== Activity ==
Would you please give all the lines below again, exactly as they stand?
************
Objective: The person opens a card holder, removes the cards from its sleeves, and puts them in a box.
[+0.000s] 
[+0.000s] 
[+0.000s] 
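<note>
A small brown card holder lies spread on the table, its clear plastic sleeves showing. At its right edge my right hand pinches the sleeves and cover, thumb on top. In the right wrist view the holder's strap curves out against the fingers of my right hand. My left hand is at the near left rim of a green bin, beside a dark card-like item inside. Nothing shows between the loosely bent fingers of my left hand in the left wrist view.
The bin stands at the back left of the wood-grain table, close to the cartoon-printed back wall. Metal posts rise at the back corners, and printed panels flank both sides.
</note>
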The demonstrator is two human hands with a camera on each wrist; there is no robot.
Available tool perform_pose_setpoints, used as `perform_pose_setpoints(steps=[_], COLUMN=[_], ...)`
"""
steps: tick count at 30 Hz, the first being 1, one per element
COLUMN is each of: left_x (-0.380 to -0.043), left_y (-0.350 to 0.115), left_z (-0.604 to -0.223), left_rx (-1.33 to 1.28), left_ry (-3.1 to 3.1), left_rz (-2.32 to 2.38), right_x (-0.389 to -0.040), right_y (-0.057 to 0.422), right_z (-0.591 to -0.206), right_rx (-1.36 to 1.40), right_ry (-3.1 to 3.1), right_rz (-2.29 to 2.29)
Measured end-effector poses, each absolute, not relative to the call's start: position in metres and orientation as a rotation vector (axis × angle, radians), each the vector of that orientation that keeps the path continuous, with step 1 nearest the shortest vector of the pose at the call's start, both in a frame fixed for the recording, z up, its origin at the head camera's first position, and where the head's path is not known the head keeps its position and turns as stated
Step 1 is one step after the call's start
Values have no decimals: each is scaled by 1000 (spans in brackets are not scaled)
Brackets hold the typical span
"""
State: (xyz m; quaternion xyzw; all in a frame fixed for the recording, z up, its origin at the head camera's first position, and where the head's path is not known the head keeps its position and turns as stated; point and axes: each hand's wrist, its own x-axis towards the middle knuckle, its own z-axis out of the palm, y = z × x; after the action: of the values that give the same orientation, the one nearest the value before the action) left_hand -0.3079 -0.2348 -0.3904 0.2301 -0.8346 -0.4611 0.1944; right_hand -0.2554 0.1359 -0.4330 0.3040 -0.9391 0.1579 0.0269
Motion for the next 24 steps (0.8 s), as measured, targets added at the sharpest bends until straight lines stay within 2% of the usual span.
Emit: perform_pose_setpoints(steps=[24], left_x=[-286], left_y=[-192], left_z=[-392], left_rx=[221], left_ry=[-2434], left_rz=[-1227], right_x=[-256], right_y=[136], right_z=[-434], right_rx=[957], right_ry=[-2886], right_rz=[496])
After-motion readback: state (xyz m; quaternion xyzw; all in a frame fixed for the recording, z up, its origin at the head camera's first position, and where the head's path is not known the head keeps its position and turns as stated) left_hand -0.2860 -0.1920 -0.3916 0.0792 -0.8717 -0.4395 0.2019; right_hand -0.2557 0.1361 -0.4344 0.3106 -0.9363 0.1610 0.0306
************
== The completed task ==
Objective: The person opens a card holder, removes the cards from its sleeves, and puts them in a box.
[+0.000s] 
[+0.000s] 
[+0.000s] 
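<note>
A small brown card holder lies spread on the table, its clear plastic sleeves showing. At its right edge my right hand pinches the sleeves and cover, thumb on top. In the right wrist view the holder's strap curves out against the fingers of my right hand. My left hand is at the near left rim of a green bin, beside a dark card-like item inside. Nothing shows between the loosely bent fingers of my left hand in the left wrist view.
The bin stands at the back left of the wood-grain table, close to the cartoon-printed back wall. Metal posts rise at the back corners, and printed panels flank both sides.
</note>
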The demonstrator is two human hands with a camera on each wrist; there is no robot.
Available tool perform_pose_setpoints, used as `perform_pose_setpoints(steps=[_], COLUMN=[_], ...)`
"""
steps: tick count at 30 Hz, the first being 1, one per element
COLUMN is each of: left_x (-0.380 to -0.043), left_y (-0.350 to 0.115), left_z (-0.604 to -0.223), left_rx (-1.33 to 1.28), left_ry (-3.1 to 3.1), left_rz (-2.32 to 2.38), right_x (-0.389 to -0.040), right_y (-0.057 to 0.422), right_z (-0.591 to -0.206), right_rx (-1.36 to 1.40), right_ry (-3.1 to 3.1), right_rz (-2.29 to 2.29)
Measured end-effector poses, each absolute, not relative to the call's start: position in metres and orientation as a rotation vector (axis × angle, radians), each the vector of that orientation that keeps the path continuous, with step 1 nearest the shortest vector of the pose at the call's start, both in a frame fixed for the recording, z up, its origin at the head camera's first position, and where the head's path is not known the head keeps its position and turns as stated
Step 1 is one step after the call's start
Values have no decimals: each is scaled by 1000 (spans in brackets are not scaled)
Brackets hold the typical span
"""
State: (xyz m; quaternion xyzw; all in a frame fixed for the recording, z up, its origin at the head camera's first position, and where the head's path is not known the head keeps its position and turns as stated; point and axes: each hand's wrist, its own x-axis towards the middle knuckle, its own z-axis out of the palm, y = z × x; after the action: of the values that give the same orientation, the one nearest the value before the action) left_hand -0.3079 -0.2348 -0.3904 0.2301 -0.8346 -0.4611 0.1944; right_hand -0.2554 0.1359 -0.4330 0.3040 -0.9391 0.1579 0.0269
Motion for the next 24 steps (0.8 s), as measured, targets added at the sharpest bends until straight lines stay within 2% of the usual span.
Emit: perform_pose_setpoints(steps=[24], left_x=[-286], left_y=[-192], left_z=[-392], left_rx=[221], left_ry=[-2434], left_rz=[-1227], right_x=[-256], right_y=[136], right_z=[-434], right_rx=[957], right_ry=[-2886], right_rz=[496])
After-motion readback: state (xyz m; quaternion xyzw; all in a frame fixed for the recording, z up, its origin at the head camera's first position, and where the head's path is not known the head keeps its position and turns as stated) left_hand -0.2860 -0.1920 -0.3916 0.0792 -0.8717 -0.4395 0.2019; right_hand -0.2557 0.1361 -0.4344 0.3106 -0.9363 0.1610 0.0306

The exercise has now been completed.